UNDERSTANDING BIOLOGICAL FARMING: A SIMPLIFIED UNDERSTANDING OF ‘COMPOST TEA’ A PLANT AND SOIL PROBIOTIC 

In ideal soil ecosystems, we would have dramatically different soil and certainly a dramatically different level of ‘made made’ toxins. In an ideal soil environment, we would expect our topsoil to contain 10% organic matter, and would also expect to have literally thousands of species of bacteria and hundreds of species of fungi. In most soils today, we often have a humus content of less than 1% with just a few hundred species of bacteria (including plant pathogens) and less than 100 species of fungi (including plant pathogens) this is often due to poor soil management including the use of chemical fertilisers, pesticides, fungicides and herbicides. Poor soil management is simply a matter of misunderstanding the importance of building living soils.

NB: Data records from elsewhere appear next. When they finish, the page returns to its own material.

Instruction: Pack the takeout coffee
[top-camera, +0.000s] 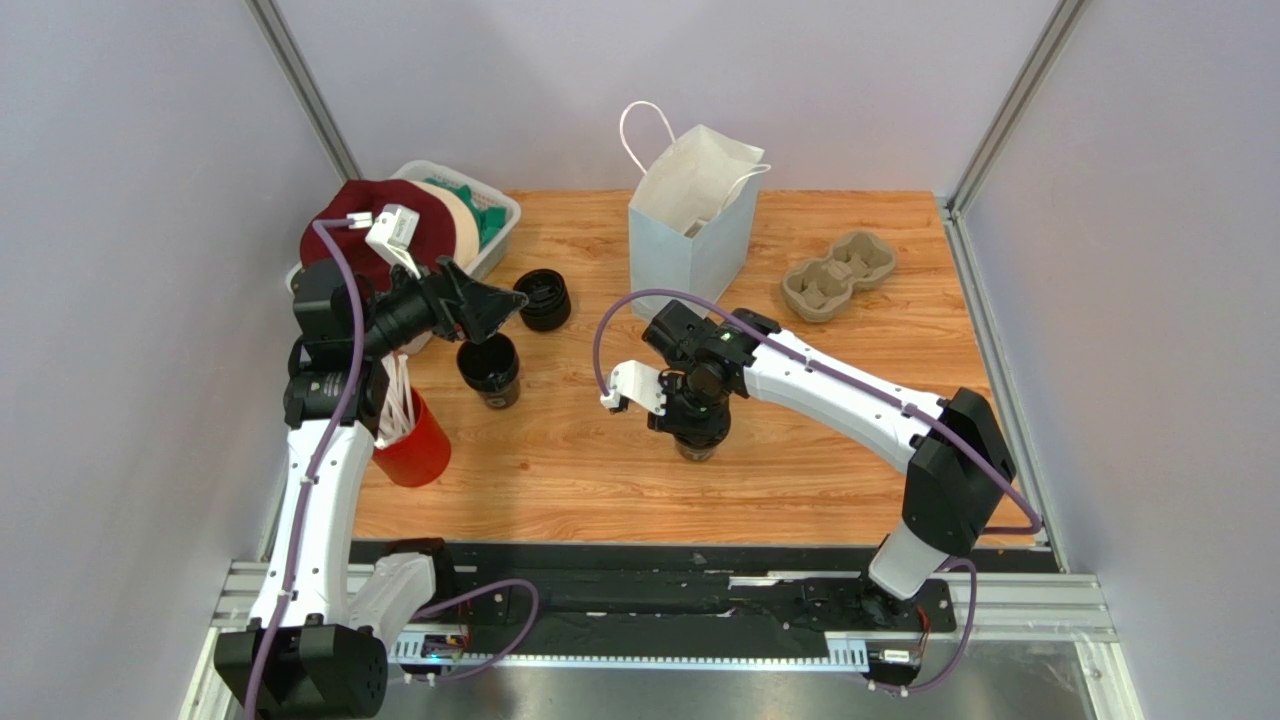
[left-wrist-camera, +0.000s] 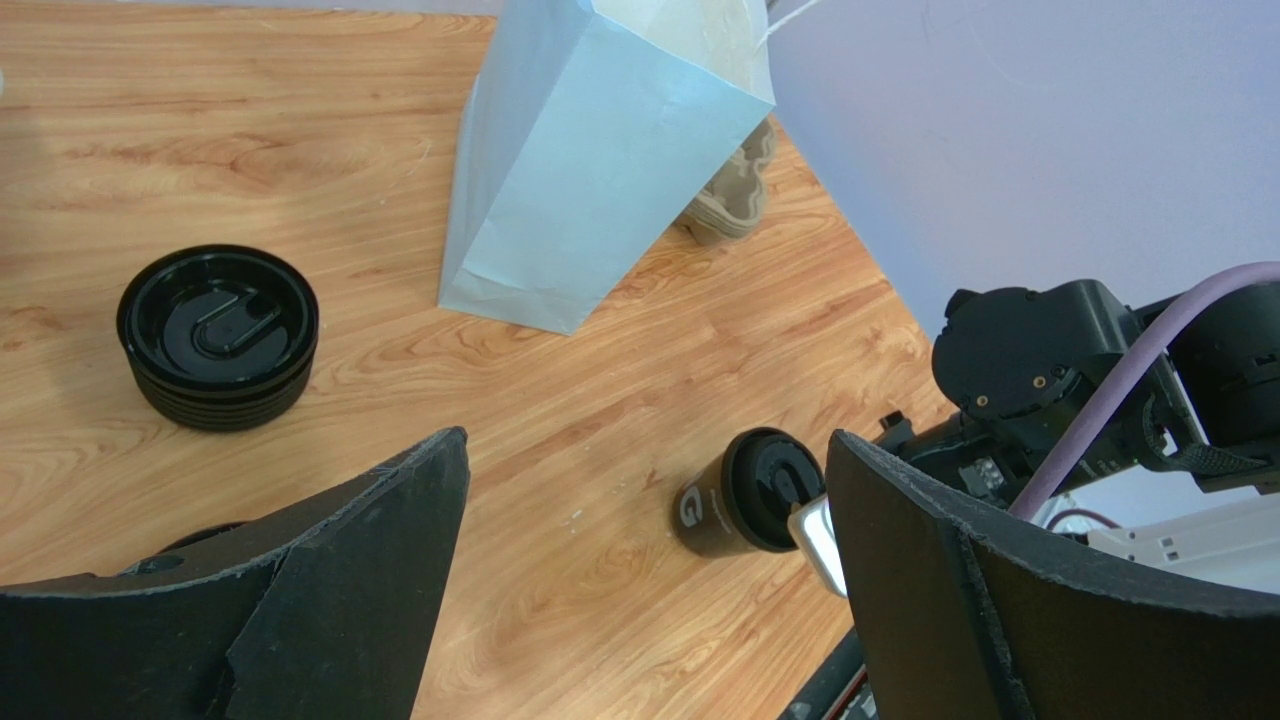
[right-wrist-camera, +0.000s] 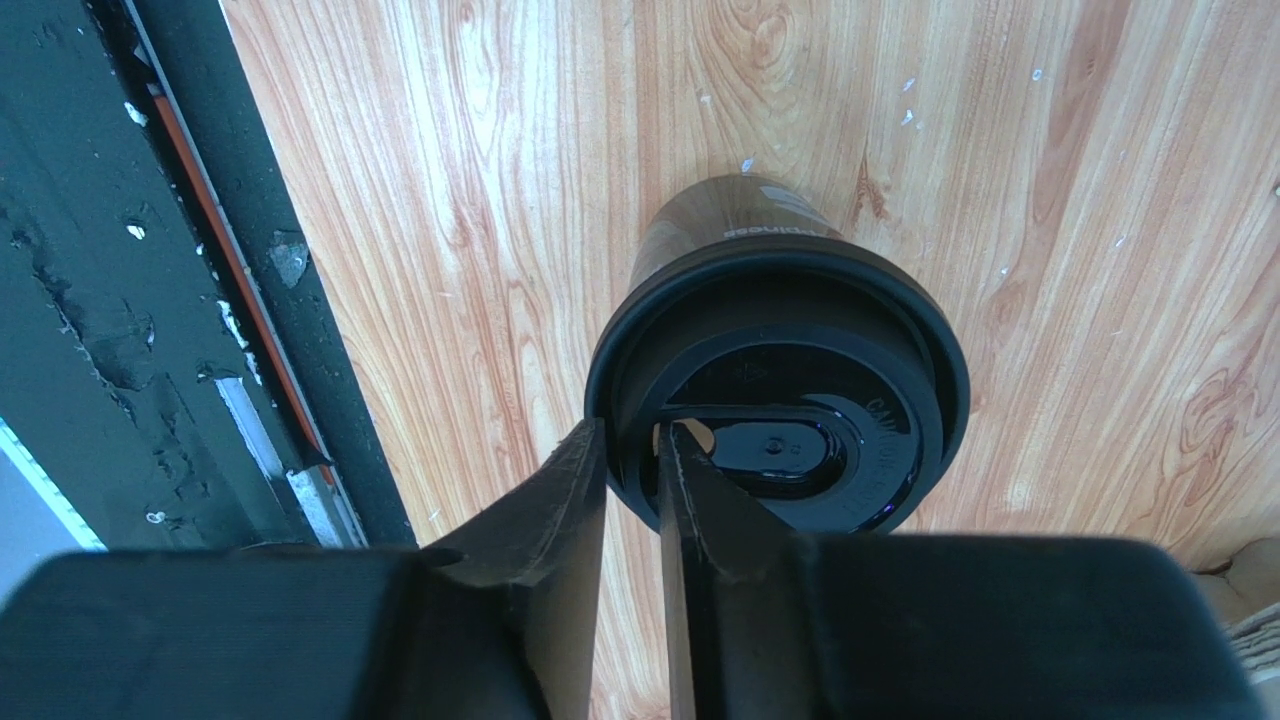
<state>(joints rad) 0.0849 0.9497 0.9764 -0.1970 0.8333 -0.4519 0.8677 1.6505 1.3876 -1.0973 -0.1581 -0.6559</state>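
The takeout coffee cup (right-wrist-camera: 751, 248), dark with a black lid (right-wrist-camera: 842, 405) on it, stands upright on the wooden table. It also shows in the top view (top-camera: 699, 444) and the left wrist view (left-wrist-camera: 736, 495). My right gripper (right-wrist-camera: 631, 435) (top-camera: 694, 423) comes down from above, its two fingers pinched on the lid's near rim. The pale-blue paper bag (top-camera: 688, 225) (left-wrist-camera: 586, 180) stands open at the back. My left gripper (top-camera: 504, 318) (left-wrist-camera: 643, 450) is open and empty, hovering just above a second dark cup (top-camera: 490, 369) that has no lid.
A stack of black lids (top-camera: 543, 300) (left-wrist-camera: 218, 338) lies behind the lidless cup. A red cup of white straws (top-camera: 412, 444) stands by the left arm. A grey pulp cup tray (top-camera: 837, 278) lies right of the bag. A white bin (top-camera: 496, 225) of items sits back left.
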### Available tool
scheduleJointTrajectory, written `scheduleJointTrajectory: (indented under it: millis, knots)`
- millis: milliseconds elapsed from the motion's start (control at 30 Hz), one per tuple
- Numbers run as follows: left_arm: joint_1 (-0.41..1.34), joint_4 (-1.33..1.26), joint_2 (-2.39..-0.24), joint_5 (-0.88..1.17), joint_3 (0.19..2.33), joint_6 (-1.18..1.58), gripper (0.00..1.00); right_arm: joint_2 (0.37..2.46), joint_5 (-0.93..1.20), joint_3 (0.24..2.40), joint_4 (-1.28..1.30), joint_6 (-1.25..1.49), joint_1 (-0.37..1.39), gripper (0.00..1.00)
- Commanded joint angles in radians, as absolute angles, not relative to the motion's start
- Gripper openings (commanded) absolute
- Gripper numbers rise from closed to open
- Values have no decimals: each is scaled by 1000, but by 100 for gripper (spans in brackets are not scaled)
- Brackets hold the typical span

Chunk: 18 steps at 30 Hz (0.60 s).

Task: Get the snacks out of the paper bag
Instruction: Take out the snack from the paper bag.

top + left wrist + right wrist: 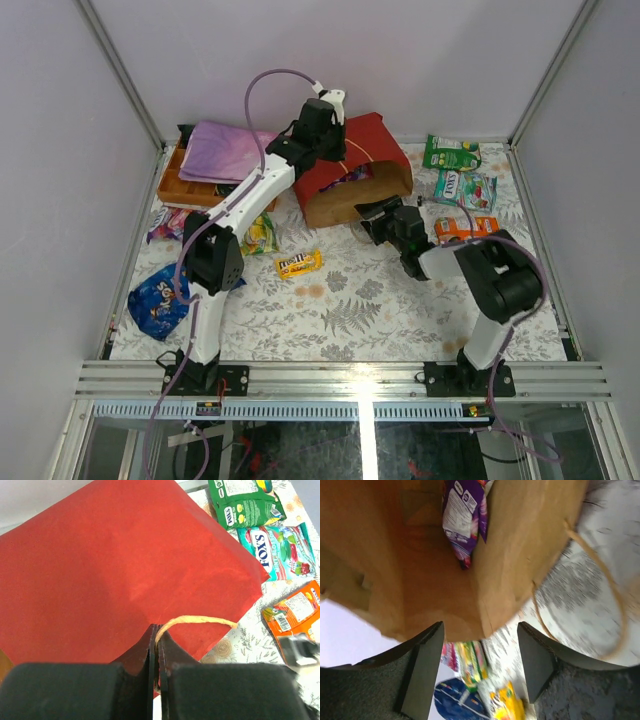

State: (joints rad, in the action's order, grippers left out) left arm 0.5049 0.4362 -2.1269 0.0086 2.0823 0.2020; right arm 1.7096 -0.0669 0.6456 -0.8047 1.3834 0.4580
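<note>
The red paper bag (372, 140) lies on its side at the back middle, its brown mouth facing the front. My left gripper (325, 125) is above it, shut on the bag's cord handle (197, 620), with the cord pinched between the fingers. My right gripper (385, 222) is open just in front of the mouth, with nothing between its fingers (425, 665). One purple snack packet (462, 515) lies deep inside the bag (415, 580). Out on the table are green packets (452, 152) (465, 188), an orange one (465, 228), a yellow one (299, 264) and the blue Doritos bag (160, 300).
An orange wooden tray (178, 185) with a folded pink-purple cloth (225, 152) stands at the back left. A green-yellow packet (260, 235) and a pink one (168, 222) lie near the left arm. Enclosure walls border the flowered table on three sides.
</note>
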Motion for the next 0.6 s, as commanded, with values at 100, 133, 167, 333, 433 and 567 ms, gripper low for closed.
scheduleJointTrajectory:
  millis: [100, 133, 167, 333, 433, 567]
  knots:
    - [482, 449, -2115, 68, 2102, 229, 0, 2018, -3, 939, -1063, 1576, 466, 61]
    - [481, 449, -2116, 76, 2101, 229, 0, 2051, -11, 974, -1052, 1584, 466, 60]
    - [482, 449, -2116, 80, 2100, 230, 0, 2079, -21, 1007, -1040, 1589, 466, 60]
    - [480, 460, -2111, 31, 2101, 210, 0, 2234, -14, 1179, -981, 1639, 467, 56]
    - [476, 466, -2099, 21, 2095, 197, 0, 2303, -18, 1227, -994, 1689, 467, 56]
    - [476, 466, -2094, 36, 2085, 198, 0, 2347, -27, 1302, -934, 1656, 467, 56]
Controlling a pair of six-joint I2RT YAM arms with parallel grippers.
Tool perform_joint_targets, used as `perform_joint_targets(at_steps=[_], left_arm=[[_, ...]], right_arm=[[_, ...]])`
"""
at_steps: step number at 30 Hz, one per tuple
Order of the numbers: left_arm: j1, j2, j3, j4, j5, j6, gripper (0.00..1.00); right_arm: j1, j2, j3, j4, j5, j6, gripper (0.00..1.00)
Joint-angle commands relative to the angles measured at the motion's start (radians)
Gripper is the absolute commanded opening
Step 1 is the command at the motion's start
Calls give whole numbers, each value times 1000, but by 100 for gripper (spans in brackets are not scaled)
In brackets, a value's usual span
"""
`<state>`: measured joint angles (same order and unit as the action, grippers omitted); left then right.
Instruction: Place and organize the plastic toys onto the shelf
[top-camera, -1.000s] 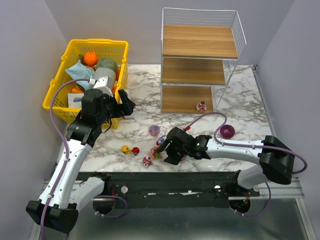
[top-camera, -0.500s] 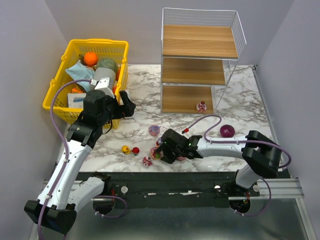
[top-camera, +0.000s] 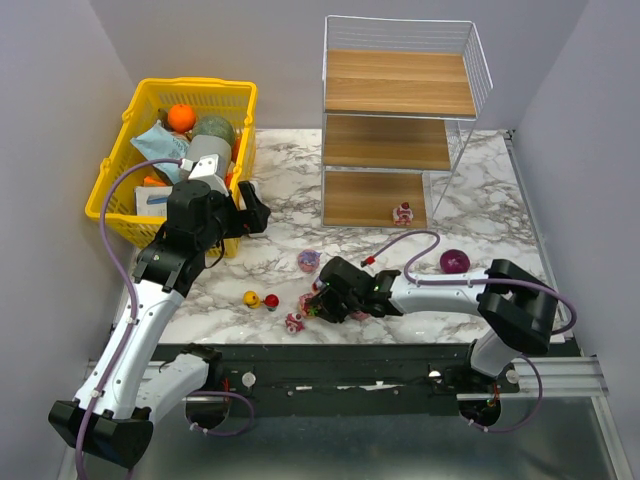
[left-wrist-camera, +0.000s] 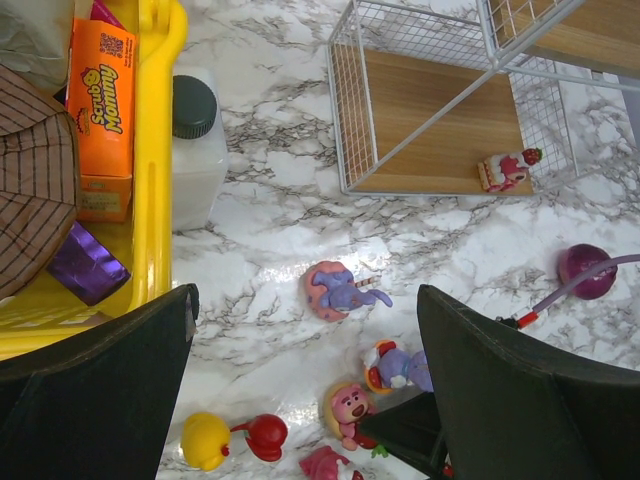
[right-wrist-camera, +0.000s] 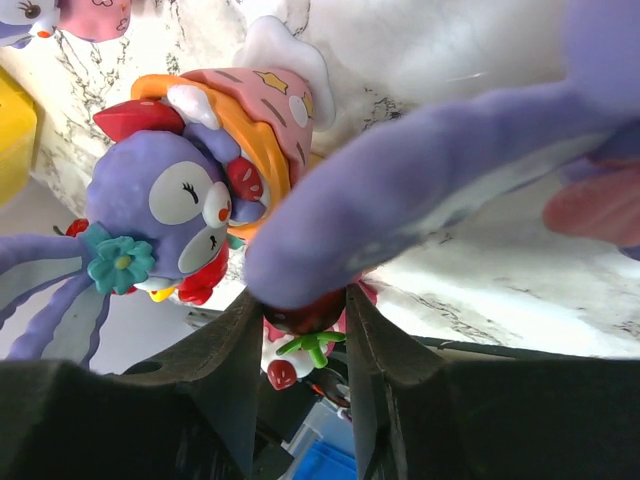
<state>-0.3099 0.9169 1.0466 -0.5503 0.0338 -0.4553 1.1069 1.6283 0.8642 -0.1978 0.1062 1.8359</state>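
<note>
**Lot: plastic toys, loose on a marble table (top-camera: 285, 185)**

- Shelf (top-camera: 400, 95): white wire frame with three wooden boards, at the far side of the table. The top and middle boards are bare.
- Strawberry-topped figurine (top-camera: 403, 212): lies on the bottom board, near its right front corner.
- Bunny-eared figurine on a pink base (left-wrist-camera: 340, 290): on its side on the table, in front of the shelf.
- Purple figure in a pink hat (right-wrist-camera: 180, 205): on the table, just beside the right gripper.
- Yellow-haired doll (left-wrist-camera: 345, 408): just beside the same gripper.
- Yellow toy (left-wrist-camera: 205, 440) and red toy (left-wrist-camera: 265, 435): side by side and touching, to the left.
- Pink-red figurine (top-camera: 294, 322): near the table's front edge.
- Right gripper (top-camera: 318, 304): low over the cluster. Its fingers (right-wrist-camera: 220, 370) are drawn narrow on either side of a small red piece with a green stalk (right-wrist-camera: 305, 322). A firm clamp cannot be told.
- Left gripper (top-camera: 250, 212): raised beside the yellow basket (top-camera: 195, 84), fingers (left-wrist-camera: 100, 390) spread wide and holding nothing.
- Purple ball (top-camera: 454, 262): to the right, apart from the toys.
</note>
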Motion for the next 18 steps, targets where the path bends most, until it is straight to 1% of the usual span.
perform_joint_targets(at_steps=[1,8,13,18], left_arm=[[-5,-15,-8,-10,-18,14,99],[-6,-10,-8,-2,-14,10,99],[-6,-12,-10,-2,-15,10,99],[-6,-15,-8,-7,-18,9,99]], right_arm=[[7,31,12,12,-8,17,36],[7,-22,10,3,26,-13,24],[8,-79,24,-32,62,-49,19],[8,-119,10,-40,67,-58,16]])
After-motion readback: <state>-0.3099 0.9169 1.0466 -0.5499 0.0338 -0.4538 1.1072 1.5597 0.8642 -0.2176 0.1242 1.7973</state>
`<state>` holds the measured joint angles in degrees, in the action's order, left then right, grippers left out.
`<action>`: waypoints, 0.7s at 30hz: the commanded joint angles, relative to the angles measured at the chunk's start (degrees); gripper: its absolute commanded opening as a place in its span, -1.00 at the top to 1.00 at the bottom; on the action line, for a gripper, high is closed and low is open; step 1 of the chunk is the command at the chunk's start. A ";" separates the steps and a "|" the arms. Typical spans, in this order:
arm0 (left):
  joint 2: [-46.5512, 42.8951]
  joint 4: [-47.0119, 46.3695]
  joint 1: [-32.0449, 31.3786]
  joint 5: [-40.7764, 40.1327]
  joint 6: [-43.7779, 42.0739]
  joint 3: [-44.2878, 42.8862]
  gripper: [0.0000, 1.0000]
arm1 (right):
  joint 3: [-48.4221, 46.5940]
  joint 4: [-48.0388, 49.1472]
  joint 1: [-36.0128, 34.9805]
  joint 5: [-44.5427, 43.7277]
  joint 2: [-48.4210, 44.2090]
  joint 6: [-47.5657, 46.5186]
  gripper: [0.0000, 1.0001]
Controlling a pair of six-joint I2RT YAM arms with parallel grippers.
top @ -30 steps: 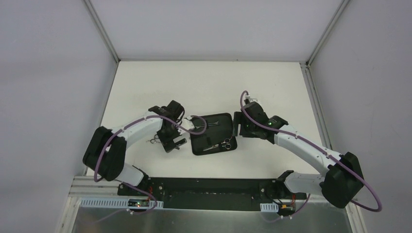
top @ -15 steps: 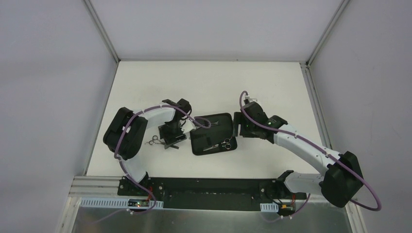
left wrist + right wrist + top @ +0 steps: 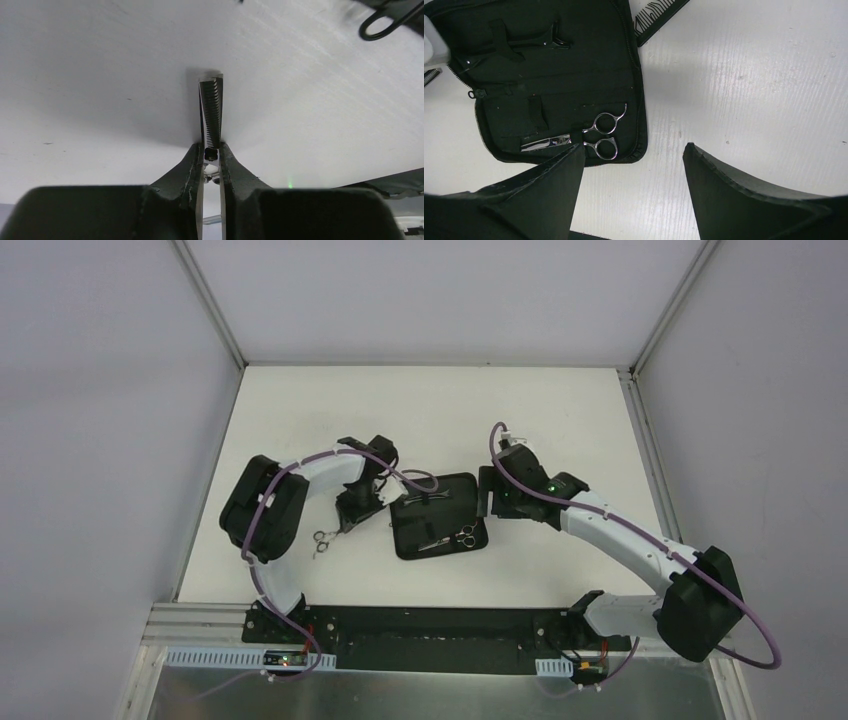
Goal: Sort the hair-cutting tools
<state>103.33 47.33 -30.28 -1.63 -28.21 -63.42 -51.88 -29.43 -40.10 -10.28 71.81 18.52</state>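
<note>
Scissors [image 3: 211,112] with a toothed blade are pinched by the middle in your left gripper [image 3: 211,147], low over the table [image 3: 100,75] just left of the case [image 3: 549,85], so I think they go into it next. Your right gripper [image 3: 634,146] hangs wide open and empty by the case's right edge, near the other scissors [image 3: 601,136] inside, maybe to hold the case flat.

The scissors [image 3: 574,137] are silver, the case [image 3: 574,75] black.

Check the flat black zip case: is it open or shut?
Open. The flat black zip case lies spread flat, inner pockets exposed, holding silver ring-handled scissors and a thin dark clip.
</note>
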 commanded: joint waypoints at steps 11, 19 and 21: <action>-13.91 -7.28 -0.22 14.83 5.16 0.07 1.00 | -3.41 0.27 1.07 3.21 2.51 3.23 -0.52; -19.28 -7.80 -0.50 19.53 8.29 -0.63 1.00 | -6.74 8.81 1.19 16.51 5.37 10.48 -0.51; -20.14 -8.60 -0.73 21.07 9.22 -0.90 1.00 | -7.36 12.36 1.19 19.58 6.65 13.40 -0.51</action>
<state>85.49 39.33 -30.39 14.74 -21.45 -63.46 -55.96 -25.10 -39.09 0.80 76.75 25.41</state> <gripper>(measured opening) 0.126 0.758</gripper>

The lack of a large diversity of bacteria and fungi in our soils affects plant health and production dramatically because plants naturally have a very close symbiotic relationship with the soil biology. Plants depend on bacteria, fungi, worms, bugs, and beetles, and larger animals to help provide and digest their food for them. Plants don’t digest minerals by themselves; they either depend on a complex relationship of soil biology to provide their nutritional and health needs or they depend on often toxic ‘artificial’ soluble fertilizers and pesticides to provide for their food and health needs. The first is natural and depends on natural processes, the second is increasingly expensive, more difficult to manage and defeats natural soil fertility processes.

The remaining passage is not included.